## Task to carry out
Pull each line containing "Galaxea" from the data.

Records Start Marker

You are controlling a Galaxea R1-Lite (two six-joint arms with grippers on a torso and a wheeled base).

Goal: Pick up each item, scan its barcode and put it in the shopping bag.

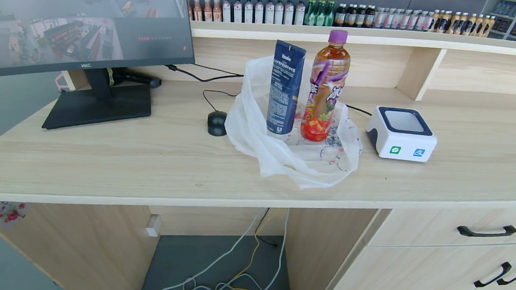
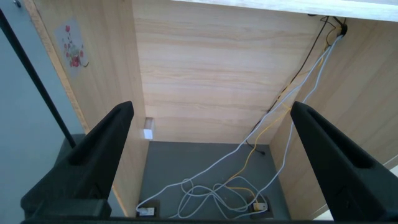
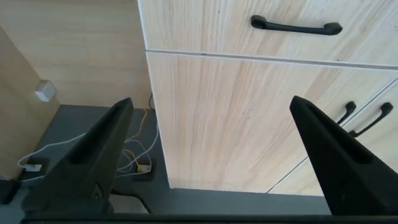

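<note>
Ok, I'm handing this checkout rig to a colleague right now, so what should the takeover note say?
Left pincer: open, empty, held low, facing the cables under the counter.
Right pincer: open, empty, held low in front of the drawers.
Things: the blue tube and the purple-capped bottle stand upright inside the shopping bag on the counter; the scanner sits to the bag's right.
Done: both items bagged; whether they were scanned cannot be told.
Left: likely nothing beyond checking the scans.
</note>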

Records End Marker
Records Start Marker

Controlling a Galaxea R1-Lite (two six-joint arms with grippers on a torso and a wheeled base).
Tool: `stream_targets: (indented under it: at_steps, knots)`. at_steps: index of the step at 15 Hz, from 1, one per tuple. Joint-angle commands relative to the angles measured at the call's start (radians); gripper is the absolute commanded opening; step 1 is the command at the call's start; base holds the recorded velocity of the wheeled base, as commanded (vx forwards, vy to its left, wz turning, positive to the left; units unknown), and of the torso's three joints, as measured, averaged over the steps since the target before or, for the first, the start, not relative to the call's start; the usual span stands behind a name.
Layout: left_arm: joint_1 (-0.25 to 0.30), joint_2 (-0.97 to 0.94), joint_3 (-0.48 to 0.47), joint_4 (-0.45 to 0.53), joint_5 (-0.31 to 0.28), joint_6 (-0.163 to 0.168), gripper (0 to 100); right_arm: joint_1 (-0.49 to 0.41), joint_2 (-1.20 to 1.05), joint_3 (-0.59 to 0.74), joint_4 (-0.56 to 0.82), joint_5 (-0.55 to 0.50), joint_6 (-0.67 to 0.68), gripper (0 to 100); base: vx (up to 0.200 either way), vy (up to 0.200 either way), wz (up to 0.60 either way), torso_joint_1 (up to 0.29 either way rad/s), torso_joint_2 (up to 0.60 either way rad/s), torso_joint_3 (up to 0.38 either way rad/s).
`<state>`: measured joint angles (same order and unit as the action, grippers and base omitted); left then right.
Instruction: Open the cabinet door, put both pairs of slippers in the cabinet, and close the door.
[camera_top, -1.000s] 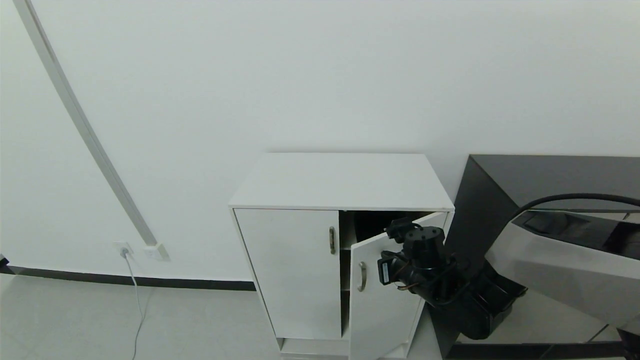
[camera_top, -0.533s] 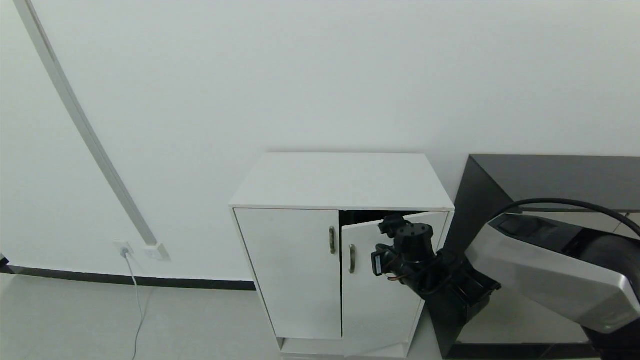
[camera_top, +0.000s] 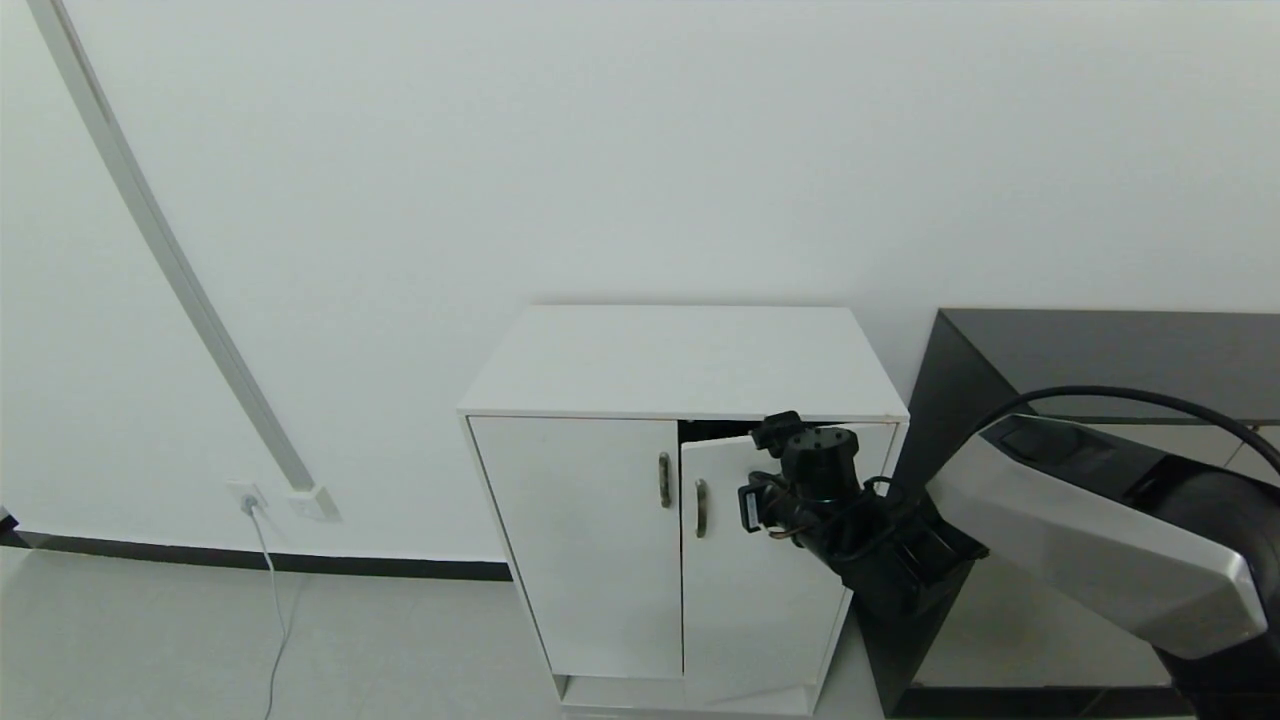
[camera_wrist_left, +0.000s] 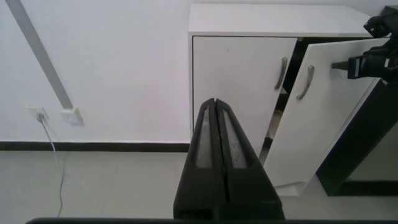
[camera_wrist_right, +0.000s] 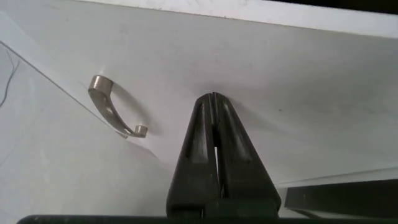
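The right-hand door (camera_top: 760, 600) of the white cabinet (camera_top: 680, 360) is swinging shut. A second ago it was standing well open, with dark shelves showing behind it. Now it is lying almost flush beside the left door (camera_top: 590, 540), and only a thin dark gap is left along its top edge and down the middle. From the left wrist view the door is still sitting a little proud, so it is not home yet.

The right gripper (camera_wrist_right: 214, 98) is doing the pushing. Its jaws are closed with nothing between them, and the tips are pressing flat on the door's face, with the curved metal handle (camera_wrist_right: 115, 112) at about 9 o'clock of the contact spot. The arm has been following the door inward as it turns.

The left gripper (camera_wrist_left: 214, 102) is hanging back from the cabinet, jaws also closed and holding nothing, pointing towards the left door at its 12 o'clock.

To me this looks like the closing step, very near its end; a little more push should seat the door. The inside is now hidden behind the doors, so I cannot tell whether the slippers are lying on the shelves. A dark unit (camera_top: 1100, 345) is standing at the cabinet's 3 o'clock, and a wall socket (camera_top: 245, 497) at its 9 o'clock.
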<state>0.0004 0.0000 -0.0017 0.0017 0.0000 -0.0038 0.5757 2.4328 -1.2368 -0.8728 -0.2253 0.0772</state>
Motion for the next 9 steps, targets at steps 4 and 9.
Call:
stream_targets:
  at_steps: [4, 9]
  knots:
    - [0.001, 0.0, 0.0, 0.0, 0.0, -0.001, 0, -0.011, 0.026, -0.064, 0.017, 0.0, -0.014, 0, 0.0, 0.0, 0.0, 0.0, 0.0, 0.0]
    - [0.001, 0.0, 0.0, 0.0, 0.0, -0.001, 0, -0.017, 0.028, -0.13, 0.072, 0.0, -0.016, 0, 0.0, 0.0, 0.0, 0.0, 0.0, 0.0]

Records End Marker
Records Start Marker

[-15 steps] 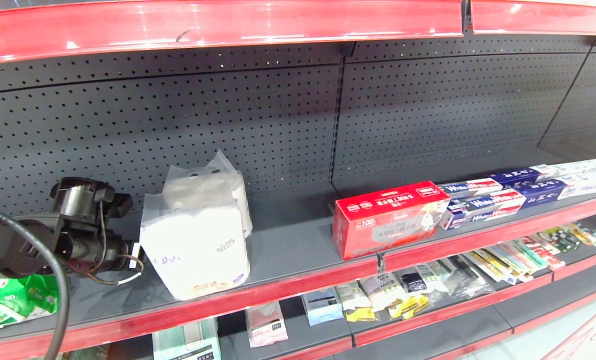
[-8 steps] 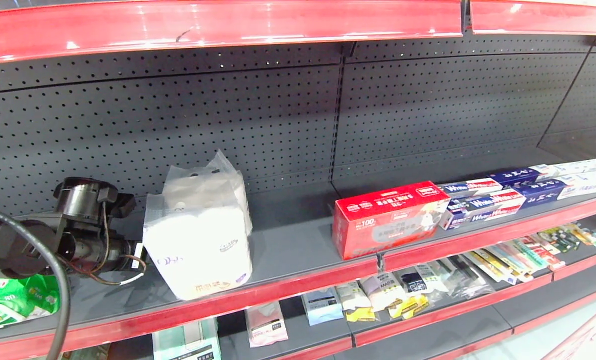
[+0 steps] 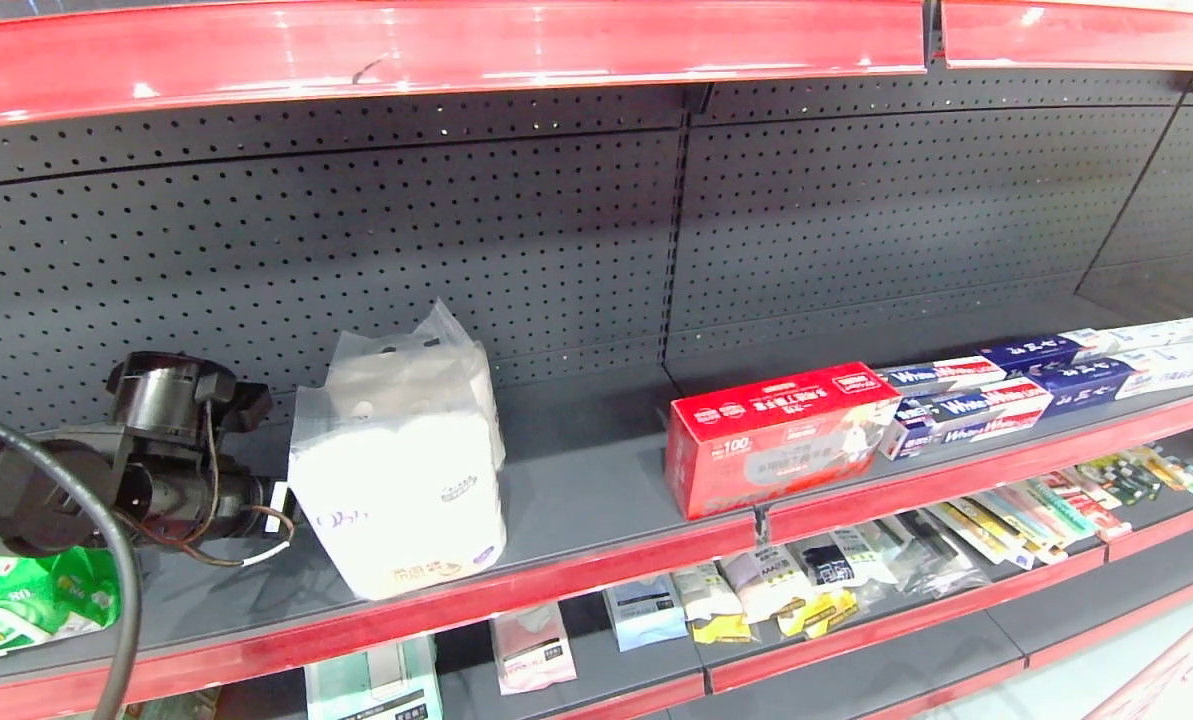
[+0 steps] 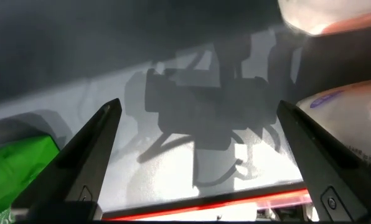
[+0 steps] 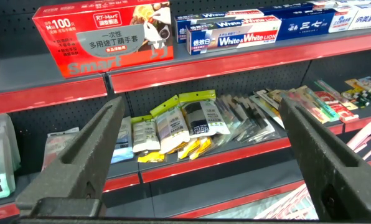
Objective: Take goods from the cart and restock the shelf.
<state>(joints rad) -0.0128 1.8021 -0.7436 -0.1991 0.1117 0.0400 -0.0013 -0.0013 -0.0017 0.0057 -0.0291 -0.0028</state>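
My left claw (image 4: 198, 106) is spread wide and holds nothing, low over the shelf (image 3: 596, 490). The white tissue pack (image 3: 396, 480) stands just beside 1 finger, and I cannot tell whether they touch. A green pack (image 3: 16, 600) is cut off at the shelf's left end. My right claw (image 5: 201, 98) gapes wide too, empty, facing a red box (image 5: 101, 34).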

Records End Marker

## Result
You are controlling a Galaxea R1-Lite (two six-joint arms with grippers on a torso and a wheeled base).
Controlling a Galaxea R1-Lite (two six-joint arms with grippers on a torso and a wheeled base).

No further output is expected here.